This question comes up quite often actually. Are fishing kayaks easily flipped? My answer to this is always a simple yes, no, and maybe.. I know, not so simple, but with further explanation, hopefully you will understand. At different times in your experience with kayak fishing, you will discover exactly what I mean.
Yes, they are easily flipped. When you find their sweet spot, most fishing kayaks will dump you quick. They are generally very forgiving to leaning back and forth. This is called initial stability, and deals with the kayak feeling “stable” or not. You can usually lean over pretty far to one side, before the kayak begins to feel like it is going to tip. Wider kayaks allow for more leaning, because of the greater surface area on the water.
It is once you find these limits, or the sweet spot, that your kayak will dump you. No warning, just over you go. This is considered secondary stability. Fishing kayaks are wider, and this helps with the secondary stability. However, like a canoe, when you get to that sweet spot, you usually don’t have time to react before you are in the drink. Length helps with secondary stability as well, but doesn’t play as big of a role as width does.

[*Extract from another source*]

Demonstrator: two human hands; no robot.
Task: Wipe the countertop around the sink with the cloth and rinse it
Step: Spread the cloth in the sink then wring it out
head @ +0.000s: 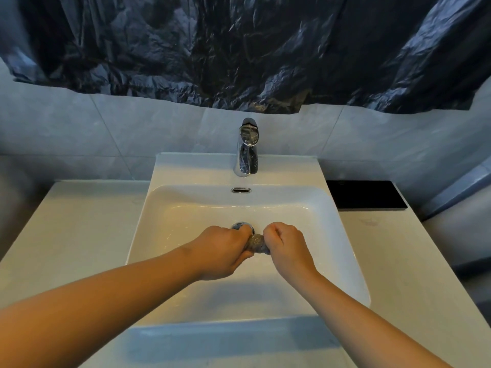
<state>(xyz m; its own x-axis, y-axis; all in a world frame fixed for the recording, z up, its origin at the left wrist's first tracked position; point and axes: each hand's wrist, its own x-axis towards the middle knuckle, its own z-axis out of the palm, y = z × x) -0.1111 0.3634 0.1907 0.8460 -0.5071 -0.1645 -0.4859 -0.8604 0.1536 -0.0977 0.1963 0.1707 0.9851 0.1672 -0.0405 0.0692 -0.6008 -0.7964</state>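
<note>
**Both hands grip a twisted cloth over the basin**

Both forearms reach in from the near edge and meet over the middle of the sink (186, 208). The left hand (224, 252) comes from the near left, fingers curled round one end of the cloth (257, 244). The right hand (288, 248) comes from the near right, knuckles up, its fist closed on the other end. The fists sit close together — only a short stretch of cloth shows between them.

The cloth is grey and bunched into a tight roll, its long axis running left to right and roughly level. It lies just on the near side of the drain (239, 225), which the left hand's fingers partly hide. The chrome faucet (248, 148) stands at the far rim, spout towards the hands. The pale desk (79, 229) flanks the sink, with a black slab (366, 193) at its far right. Dark plastic sheeting (239, 49) hangs over the far wall.
</note>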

One thing that you should practice, and the only time that I believe you will dump your kayak will be when exiting and re-entering the boat. There is an art form to entry into a kayak, especially in deep water. You should get sufficient practice with wet entry before you take your gear with you as well. Not only could it save your life, but save you money too!
Sit in fishing kayaks generally have less initial stability, meaning they feel like they are going to tip at any moment. This is because the weight of your body is below the waters surface, and makes the kayak act like a pendulum. The sweet spot on a sit inside kayak is very minimal. These kayaks have a tendency to roll you over before you realize it.
If you are just exploring, paddling, and doing some fishing though, they are not easily flipped. I can count the number of times on one hand that I have flipped my kayak. And every one of these times was not an “accident”. I had something to do with it in one way or another. Trying to bust a branch in our way one time, I stood up in my Potomac, pushed on the branch, and down I went. It is usually your fault when something like this happens!
To sum it up, wider kayaks are harder to flip, longer and wider kayaks are generally unflippable. Most people can hang their legs over the edge of a kayak to rest them. Some sit on tops, you can even climb on it without even worrying about it dumping you. As long as you practice with what you are using, and use your brain while on the water, you will make it home safe!